- BRIEF: Among the entries below, copy every line that carries the word "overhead".

----

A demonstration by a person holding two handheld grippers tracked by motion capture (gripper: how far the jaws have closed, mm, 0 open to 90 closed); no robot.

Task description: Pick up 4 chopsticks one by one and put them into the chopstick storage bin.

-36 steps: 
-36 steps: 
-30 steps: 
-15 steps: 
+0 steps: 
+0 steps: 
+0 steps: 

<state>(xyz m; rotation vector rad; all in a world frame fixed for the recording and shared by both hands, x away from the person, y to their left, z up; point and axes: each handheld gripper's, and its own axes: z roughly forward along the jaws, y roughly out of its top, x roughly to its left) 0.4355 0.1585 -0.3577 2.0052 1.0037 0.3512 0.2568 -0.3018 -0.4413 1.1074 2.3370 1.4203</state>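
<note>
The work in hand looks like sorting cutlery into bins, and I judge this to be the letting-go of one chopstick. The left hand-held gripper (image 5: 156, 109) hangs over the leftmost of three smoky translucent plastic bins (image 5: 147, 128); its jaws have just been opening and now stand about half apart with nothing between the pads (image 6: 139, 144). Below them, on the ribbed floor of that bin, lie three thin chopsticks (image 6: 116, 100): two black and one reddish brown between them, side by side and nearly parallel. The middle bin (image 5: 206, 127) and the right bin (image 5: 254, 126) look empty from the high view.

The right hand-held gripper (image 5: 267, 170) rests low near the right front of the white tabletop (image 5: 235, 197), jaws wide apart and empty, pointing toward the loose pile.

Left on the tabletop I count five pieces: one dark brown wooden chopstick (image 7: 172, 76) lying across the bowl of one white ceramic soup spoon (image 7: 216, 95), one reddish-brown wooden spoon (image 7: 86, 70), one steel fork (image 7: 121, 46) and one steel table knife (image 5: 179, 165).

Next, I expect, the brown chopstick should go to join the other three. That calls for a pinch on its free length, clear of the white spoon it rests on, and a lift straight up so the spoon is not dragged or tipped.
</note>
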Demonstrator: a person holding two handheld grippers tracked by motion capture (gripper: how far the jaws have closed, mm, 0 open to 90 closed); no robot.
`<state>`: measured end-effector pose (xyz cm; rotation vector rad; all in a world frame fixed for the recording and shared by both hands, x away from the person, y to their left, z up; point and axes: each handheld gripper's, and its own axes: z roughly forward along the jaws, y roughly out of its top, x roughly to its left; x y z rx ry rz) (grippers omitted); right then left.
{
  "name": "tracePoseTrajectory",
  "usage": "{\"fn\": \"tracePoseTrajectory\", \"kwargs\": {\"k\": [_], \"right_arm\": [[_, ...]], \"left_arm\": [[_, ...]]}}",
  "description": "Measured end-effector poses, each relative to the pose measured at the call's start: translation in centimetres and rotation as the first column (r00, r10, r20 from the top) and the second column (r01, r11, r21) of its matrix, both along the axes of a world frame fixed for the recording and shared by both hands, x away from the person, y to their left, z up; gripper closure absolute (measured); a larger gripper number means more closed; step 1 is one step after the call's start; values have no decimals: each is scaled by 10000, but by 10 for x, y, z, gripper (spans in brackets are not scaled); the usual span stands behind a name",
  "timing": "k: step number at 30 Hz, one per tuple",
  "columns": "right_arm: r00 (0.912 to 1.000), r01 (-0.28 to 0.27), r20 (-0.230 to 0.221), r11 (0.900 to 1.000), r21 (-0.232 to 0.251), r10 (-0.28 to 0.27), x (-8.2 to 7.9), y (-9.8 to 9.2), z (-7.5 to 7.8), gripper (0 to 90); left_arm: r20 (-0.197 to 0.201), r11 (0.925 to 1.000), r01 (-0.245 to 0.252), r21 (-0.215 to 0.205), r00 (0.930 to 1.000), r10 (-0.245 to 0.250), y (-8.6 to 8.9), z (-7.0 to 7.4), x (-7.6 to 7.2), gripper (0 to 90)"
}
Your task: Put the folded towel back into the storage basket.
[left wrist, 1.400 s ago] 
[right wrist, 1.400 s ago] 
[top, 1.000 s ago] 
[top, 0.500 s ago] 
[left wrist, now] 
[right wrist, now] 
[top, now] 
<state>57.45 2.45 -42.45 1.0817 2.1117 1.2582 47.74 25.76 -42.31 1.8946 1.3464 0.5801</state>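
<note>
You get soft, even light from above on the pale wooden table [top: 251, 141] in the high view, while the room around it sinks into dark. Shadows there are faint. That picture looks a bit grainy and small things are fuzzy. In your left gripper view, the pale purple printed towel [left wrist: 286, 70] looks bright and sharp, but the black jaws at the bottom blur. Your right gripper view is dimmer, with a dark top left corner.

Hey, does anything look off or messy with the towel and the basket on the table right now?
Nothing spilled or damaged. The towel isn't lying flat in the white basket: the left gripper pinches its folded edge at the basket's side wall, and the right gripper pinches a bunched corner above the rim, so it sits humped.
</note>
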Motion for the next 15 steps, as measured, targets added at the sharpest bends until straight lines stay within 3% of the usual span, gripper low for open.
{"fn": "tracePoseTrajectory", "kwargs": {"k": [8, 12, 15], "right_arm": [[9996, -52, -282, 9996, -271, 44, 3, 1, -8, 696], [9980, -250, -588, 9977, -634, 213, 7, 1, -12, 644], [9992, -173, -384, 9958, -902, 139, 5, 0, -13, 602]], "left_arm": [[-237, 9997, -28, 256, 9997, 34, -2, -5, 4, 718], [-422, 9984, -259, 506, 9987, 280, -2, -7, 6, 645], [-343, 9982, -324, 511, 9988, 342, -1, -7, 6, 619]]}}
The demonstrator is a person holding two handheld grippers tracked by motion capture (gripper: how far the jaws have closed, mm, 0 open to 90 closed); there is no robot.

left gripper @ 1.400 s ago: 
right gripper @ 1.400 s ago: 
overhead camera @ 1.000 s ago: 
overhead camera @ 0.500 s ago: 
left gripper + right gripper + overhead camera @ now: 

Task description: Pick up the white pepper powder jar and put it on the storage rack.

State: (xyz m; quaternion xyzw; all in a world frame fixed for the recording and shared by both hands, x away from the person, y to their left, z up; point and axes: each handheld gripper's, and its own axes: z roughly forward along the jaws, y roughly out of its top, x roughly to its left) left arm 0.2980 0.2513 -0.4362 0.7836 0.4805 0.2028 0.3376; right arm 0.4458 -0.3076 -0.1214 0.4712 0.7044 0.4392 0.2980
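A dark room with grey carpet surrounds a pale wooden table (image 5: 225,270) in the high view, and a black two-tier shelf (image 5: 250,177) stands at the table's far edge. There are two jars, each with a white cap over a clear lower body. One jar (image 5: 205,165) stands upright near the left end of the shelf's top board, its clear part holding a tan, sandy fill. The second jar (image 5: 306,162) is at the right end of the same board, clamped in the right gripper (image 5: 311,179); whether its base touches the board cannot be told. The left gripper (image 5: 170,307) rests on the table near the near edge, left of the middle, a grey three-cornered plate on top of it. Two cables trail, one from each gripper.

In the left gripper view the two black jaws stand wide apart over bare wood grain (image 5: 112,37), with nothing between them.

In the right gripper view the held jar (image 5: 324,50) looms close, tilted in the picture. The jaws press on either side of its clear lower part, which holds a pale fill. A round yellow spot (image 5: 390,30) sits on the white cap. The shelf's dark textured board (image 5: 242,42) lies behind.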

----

- EXERCISE OUTPUT:
overhead camera @ 1.000 s ago: 
overhead camera @ 0.500 s ago: 
left gripper + right gripper + overhead camera @ now: 

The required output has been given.